WORK TO COMPLETE. An exact copy of the listing is needed, with every line kept.

THE DATA.
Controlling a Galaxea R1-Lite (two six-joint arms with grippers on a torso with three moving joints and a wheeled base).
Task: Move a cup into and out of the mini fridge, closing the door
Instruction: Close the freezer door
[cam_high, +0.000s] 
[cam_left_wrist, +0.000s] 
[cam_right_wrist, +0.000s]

RESPONSE.
Controlling a Galaxea R1-Lite (two six-joint arms with grippers on a torso with three moving joints and a wheeled base).
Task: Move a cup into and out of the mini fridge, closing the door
Instruction: Close the freezer door
[cam_high, +0.000s] 
[cam_left_wrist, +0.000s] 
[cam_right_wrist, +0.000s]

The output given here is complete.